ASSIGNED TASK =>
Using the listing below, please print exactly the lines from the one with "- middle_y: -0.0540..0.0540" through the one with "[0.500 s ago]". Leave out every picture.

DATA SECTION =>
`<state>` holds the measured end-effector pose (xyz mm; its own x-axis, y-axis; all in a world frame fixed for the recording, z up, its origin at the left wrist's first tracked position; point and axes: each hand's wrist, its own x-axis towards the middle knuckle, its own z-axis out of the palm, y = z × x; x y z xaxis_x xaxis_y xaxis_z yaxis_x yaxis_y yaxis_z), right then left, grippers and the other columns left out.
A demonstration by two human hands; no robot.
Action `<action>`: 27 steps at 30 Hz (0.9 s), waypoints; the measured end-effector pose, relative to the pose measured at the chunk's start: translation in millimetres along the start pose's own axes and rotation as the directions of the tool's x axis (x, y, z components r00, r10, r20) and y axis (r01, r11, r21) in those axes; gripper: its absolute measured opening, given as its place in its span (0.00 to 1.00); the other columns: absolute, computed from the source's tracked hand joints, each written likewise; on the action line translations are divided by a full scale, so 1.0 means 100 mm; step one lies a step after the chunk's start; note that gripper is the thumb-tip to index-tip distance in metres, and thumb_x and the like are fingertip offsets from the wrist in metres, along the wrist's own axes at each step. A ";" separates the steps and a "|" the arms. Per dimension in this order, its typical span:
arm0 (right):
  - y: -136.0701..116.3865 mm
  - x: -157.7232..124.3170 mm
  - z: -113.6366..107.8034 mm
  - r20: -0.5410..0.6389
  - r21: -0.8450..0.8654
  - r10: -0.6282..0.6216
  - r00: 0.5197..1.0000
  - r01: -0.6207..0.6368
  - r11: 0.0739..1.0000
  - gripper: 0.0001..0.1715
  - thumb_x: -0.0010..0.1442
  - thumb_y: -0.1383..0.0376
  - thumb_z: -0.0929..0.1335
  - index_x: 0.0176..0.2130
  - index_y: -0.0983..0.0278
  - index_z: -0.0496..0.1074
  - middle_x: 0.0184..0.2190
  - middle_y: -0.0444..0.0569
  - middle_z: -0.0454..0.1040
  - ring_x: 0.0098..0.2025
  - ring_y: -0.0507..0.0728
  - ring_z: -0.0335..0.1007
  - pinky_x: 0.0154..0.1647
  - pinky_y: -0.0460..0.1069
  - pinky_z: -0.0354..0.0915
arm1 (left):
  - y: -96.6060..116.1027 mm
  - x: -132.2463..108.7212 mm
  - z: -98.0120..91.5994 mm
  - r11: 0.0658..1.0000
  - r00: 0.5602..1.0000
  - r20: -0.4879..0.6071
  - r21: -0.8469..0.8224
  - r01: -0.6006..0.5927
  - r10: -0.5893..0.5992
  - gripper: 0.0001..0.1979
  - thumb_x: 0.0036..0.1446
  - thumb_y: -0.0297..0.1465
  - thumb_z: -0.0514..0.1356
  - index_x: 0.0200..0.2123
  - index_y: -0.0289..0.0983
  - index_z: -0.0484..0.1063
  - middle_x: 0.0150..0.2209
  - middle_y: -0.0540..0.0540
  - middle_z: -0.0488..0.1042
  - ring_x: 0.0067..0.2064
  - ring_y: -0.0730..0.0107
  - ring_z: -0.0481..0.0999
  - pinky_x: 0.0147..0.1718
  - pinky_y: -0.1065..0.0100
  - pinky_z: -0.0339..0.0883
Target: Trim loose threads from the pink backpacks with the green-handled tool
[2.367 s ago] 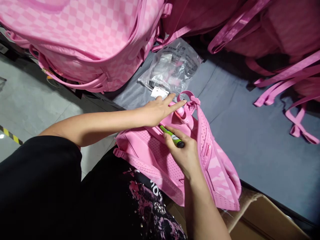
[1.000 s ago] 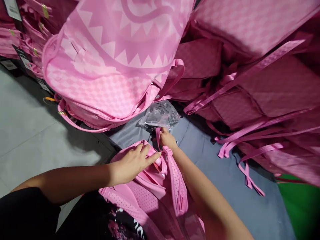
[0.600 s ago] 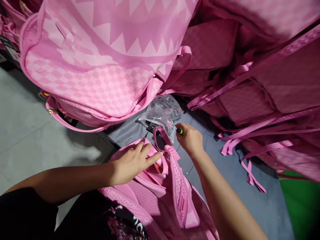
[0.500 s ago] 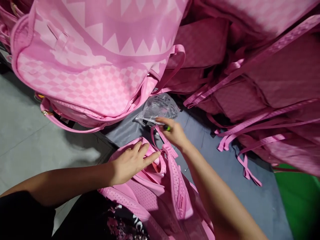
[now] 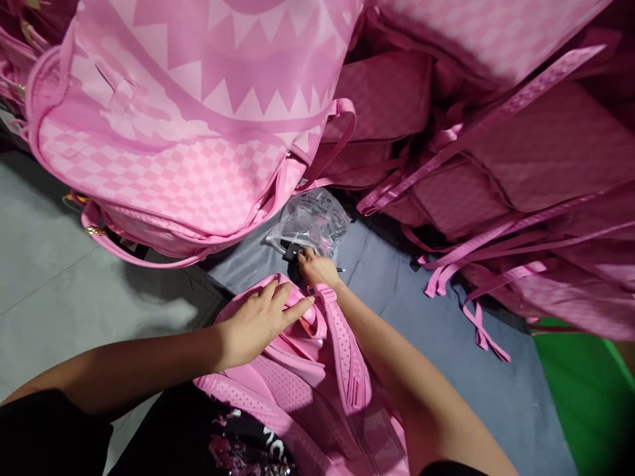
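Note:
A pink backpack (image 5: 297,390) with dotted shoulder straps lies against my lap. My left hand (image 5: 260,324) rests on its top edge with the fingers apart, the thumb near the pink top loop. Beyond the backpack, my right hand (image 5: 317,268) is lowered to the grey surface, its fingers curled at a small black item (image 5: 292,251). The thin dark tip of a slim tool (image 5: 341,270) sticks out beside that hand; the rest of it is hidden. A clear printed plastic bag (image 5: 315,215) lies just past my fingers, with something pink inside.
A large pink backpack (image 5: 163,178) with a checkered pocket and tooth pattern stands at the upper left. More pink backpacks (image 5: 496,185) are piled on the right, their straps hanging over the grey surface (image 5: 407,317). Something green (image 5: 575,390) shows at the lower right.
My right hand has moved down and slightly left, from above the backpack's strap to the black item by the plastic bag. My left hand stays on the backpack.

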<state>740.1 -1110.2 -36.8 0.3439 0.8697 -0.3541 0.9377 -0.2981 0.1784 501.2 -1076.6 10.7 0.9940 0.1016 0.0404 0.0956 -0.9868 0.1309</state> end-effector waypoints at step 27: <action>-0.33 -2.05 -0.38 -0.448 0.744 0.163 0.879 0.265 0.613 0.09 0.60 0.64 0.69 0.40 0.64 0.77 0.32 0.49 0.80 0.31 0.56 0.77 0.32 0.48 0.68 | -0.06 -0.05 0.20 0.908 0.986 -0.035 -0.396 0.137 -0.164 0.50 0.53 0.16 0.58 0.73 0.43 0.36 0.73 0.30 0.39 0.70 0.43 0.57 0.59 0.49 0.67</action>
<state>636.6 -1264.0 64.5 0.4333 0.8920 0.1289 0.7027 -0.2448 -0.6681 496.4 -1073.2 -9.8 0.9624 0.2663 0.0533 0.2018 -0.8324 0.5162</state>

ANSWER TO THIS EXERCISE =>
  - middle_y: -0.0540..0.0540
  - middle_z: -0.0488..0.1042
  - ring_x: 0.0067..0.2064
  - ring_y: -0.0730..0.0107
  - ring_z: -0.0481..0.0999
  - pinky_x: 0.0147..0.1718
  - pinky_y: -0.1065..0.0100
  - pinky_z: -0.0339..0.0883
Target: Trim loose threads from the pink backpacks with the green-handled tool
[2.367 s ago] 
[1.000 s ago] 
[0.600 s ago] 
[0.500 s ago] 

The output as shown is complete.